The Endgame Series by James Frey

Currently a set of two books, “Endgame: The Calling” and “Sky Key,” the series follows the story of the Endgame, in which players from around the world – descendants of several ancient bloodlines – must find the keys and play the Endgame to prevent the Earth’s destruction at the hands of otherworldly beings. As each of the 12 players fights to get each key, and remain ahead of the others, some band together, others continually hunt each other, and some go to challenge the Endgame itself.

“1984” by George Orwell

This classic novel is set in a dystopian version of Great Britain, called Airstrip One, now a part of the super state Oceania. Set in the title year, it follows Winston Smith, a man who works in the Ministry of Truth, rewriting past government releases to show that the government has always been right. However, as he becomes disillusioned with the regime that he lives under, he begins to question the world he lives in and looks to seek the truth about it. As he travels down this rabbit hole, he finds himself a fugitive, and begins to truly understand what his government does. A classic look at totalitarianism and its workings, it will make you think and see the world around you in a new light.

“No Barriers: A Blind Man’s Journey to Kayak the Grand Canyon” by Erik Weihenmayer

Erik Weihenmayer is the first and only man to climb to the summit of Mount Everest and return safely. He is continually exploring new places and attempting new trials. His experience is ultimately training him to face down his biggest challenge yet: Kayak the Grand Canyon solo.
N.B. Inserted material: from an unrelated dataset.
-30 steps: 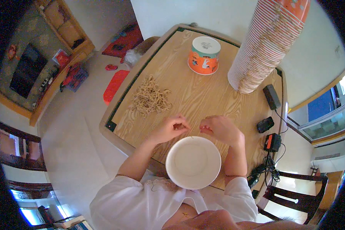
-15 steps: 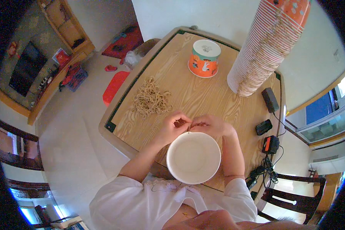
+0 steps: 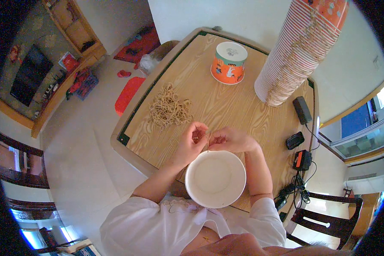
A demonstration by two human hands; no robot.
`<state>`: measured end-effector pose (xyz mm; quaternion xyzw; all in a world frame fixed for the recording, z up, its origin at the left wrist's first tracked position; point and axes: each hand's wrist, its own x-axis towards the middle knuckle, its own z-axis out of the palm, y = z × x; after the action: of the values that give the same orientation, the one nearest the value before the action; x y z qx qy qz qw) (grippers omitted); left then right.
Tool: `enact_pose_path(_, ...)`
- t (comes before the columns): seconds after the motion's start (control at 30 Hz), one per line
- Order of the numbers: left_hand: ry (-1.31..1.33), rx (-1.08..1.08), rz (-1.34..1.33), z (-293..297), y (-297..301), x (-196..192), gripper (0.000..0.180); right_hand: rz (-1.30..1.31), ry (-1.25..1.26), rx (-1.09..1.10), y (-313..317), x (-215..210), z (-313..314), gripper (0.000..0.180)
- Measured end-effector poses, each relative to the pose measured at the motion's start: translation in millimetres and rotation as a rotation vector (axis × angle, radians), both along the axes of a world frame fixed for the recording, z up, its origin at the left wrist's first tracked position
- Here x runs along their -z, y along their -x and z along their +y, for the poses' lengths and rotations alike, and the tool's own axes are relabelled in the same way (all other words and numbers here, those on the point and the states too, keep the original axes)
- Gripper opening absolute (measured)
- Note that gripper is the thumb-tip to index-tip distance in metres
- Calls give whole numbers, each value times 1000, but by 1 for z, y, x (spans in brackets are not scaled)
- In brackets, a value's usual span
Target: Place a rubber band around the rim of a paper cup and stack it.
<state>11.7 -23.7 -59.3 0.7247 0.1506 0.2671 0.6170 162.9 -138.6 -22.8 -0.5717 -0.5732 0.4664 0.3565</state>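
Note:
A white paper tub [image 3: 215,179] sits close against my body at the table's near edge, its round mouth facing up. At its far rim my left hand [image 3: 193,141] and my right hand [image 3: 232,140] meet, fingertips pinched. A thin tan string [image 3: 208,145] runs between the fingertips to the rim; its ends are hidden by my fingers. Beyond my left hand lies a loose tangled heap of tan string [image 3: 170,107]. Farther back, an orange and green printed paper tub [image 3: 228,66] stands upside down.
A tall leaning stack of nested paper tubs [image 3: 292,57], with tan string along its side, rises at the back right of the wooden table [image 3: 243,109]. Black power adapters [image 3: 302,110] and tangled cables [image 3: 300,190] lie along the right edge. A dark chair [image 3: 328,219] stands at right.
My hands have drawn slightly apart, and my left fingers have tipped upward. The white tub has shifted a little toward me.

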Motion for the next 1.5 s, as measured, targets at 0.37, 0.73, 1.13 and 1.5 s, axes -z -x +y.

Throughout his novel, Weihenmayer shows how he has not let his loss of eyesight define him, and that he is fighting to be a better man. In his writing, he tells the stories of other trailblazers who have faced trauma, loss and hardship to overcome their own obstacles. Through each challenge and climb, Weihenmayer tells an inspiring story of breaking down barriers to reach the views of which he dreams.